# EXERCISE OBJECTIVE
Gather every line below where "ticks" appears.

=-=-=

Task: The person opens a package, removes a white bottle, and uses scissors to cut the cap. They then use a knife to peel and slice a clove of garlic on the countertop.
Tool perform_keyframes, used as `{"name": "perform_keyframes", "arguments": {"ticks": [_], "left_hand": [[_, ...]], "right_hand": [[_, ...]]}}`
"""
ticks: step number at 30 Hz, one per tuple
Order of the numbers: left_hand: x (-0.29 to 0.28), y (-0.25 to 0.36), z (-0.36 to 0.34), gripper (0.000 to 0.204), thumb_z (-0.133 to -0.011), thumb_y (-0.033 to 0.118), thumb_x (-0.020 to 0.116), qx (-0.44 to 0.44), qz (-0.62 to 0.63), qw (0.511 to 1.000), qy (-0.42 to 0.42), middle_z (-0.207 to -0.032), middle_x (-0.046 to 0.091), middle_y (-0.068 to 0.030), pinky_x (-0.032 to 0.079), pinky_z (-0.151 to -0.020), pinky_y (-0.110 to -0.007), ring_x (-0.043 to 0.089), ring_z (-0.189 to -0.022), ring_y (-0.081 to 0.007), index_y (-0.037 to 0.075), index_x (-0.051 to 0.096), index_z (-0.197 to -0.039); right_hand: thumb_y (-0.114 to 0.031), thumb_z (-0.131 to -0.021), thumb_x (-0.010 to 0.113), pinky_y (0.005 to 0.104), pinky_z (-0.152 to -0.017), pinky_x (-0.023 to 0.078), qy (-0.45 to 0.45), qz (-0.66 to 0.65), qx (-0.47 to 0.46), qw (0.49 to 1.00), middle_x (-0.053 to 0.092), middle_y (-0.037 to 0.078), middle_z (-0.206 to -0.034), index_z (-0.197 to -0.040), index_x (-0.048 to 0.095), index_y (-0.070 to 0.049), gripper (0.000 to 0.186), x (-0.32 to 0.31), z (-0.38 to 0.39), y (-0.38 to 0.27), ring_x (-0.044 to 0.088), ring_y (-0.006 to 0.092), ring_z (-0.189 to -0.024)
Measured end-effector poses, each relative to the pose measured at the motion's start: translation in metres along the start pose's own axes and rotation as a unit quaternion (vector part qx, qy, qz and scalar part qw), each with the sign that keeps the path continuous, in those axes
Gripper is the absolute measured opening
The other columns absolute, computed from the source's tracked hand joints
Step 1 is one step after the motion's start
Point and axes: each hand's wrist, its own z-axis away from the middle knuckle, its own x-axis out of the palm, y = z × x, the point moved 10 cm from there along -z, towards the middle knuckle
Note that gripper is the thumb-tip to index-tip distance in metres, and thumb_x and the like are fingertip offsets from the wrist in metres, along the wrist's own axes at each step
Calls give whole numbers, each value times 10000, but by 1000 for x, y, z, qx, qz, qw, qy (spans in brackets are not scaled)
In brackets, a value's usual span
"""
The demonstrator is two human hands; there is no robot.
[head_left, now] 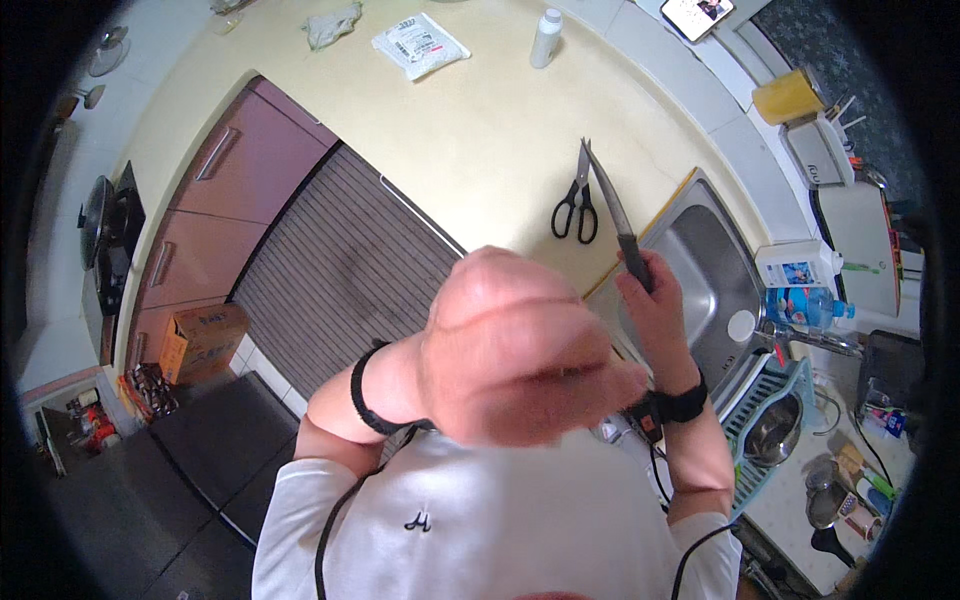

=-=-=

# RESPONSE TO THIS EXERCISE
Tool perform_keyframes, used as `{"name": "perform_keyframes", "arguments": {"ticks": [_], "left_hand": [[_, ...]], "right_hand": [[_, ...]]}}`
ticks: step number at 30 Hz, one per tuple

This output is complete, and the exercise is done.